A few nights ago I was giving Baby Girl a bath. I do it every night before reading to her and rocking her to sleep. And although sometimes I can’t help but view bathtime as a chore, every night I’m more keenly aware that these moments are fleeting. I already have phenomenally fewer of them with Little Drummer Boy and Bug. There was nothing particularly special about this night, a Tuesday like any other one. But somehow, this bathtime inspired all-too-common questions. As I sat beside the tub, responding to her squeals, I could feel it rising.

Baby Girl is most often filled with giggles and energy for her bath. When I’m not distracted by the rush of the day and the task list of bedtime routines, I watch her. I see her carefree little body standing there too busy to sit in the bath water. Her pudgy tummy and pudgy cheeks, her hands all in motion and eyes full of light, she laughingly fills a cup with the water’s flow and pours it back into the tub for the simple pleasure of seeing the bubbles. I can’t help but enjoy the simple pleasure of her wonderment myself.

On this Tuesday, she accompanied her water play with talk of Frosty the Snowman. I guess she’s been reading (or singing) about him at daycare and her new snowman washcloth inspired the recollection. For Baby Girl, all snowmen are Frosty. All baths are for bubbling water. In these moments, I’m amazed at the simplicity life boils down to in a two-year-old world.  Her splashing and squeals pierced the sounds of brother car chases and computer clicks just a room away. Their own imaginations hard at work awaiting their turn with the suds. Sitting on my heels beside the tub, I matched her height, and I could look straight into her uncontained eyes. They were completely oblivious to me, and yet they gripped me. With a soapy washcloth in hand I could feel the pull of that required moment of whisking her away from her water experiment and on to more practical cleanliness. But even though the night was getting away from me, I just sat and watched her.

In that tug between my own time constraints and her wonder-full display, that’s when I felt it rising.

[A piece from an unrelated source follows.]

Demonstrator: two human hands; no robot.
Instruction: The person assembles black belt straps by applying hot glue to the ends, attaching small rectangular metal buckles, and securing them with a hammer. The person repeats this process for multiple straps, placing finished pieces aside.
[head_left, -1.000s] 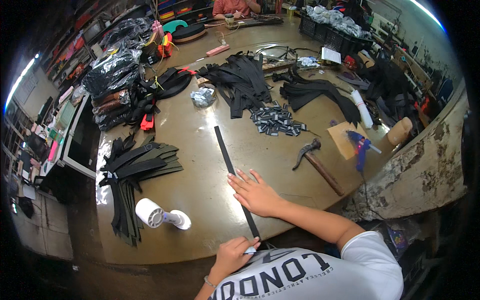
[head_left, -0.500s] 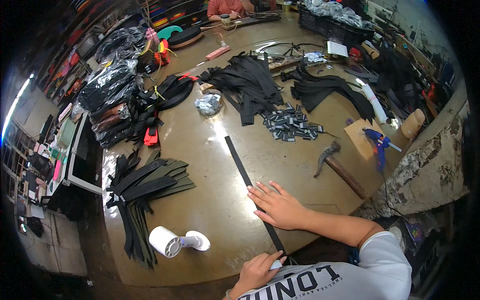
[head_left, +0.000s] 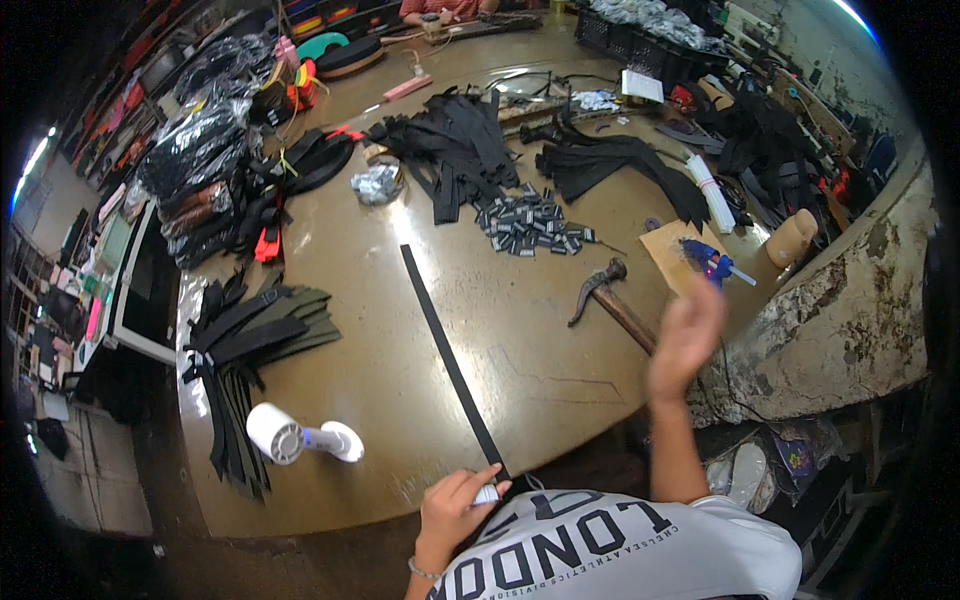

That’s when the tears began to well. I felt it overtaking me. That odd mixture of overwhelming love and wonder mixed with second-guessing and fear. This little child before me in her innocent playfulness. This precious one who without even realizing it had placed her whole world on my shoulders. And thereby captured my lifelong gaze.

And so the fear and self-doubt rise in proportion to the love.
Can I do it? I ask myself.
Can I give them what they need? What they deserve?
Can I hold their hearts? Until they grow the passion to do it themselves.
Can I mold their whims and nurture their gifts?
Can I provide for them?
Will I be able to fund their warmth and their table and their opportunity?
What if I can’t?
What if I mess up?
What if I get side-tracked and miss something?
Something important?
Can I really do this?

I sat beside the tub and watched her. And cried. I can do that with Baby Girl. She’s so young that my tears are blissfully invisible to her, unlike the array of questions they would produce with her brothers. I took it all in. The carefree spirit. The joyful eyes. The concentrated movements. Filling the cup. Pouring it out. Squealing. Giggling.

The more I sat, the more I wondered. How can I shield them from the worries of living and providing? How do I keep it from creeping in when their only concerns are whose turn it is to choose a movie and how long they get to make bubbles in the bath water? How can I give them that privilege of childhood and ignorance? That sweet and oblivious face standing there by the faucet where the whole world is filling the cup and pouring it out. How can I give them everything I want them to have? How can I make their worlds safe and full and at peace all at the same time?

It’s in moments like this one that I realize what she’s teaching me. That moments of wondering find their rest in moments of wonder. The carefree attention that simplicity provides. The place of wonder she shows me in filling the cup and pouring it out. The sheer amazement of something as basic as a bathtub full of water seen through the clear blue depth of a two-year-old’s eyes. When I stop myself and my rampant thinking–when I let go–in that place of wonder, I am master rather than slave to the onslaught of worry and concern and self-doubt.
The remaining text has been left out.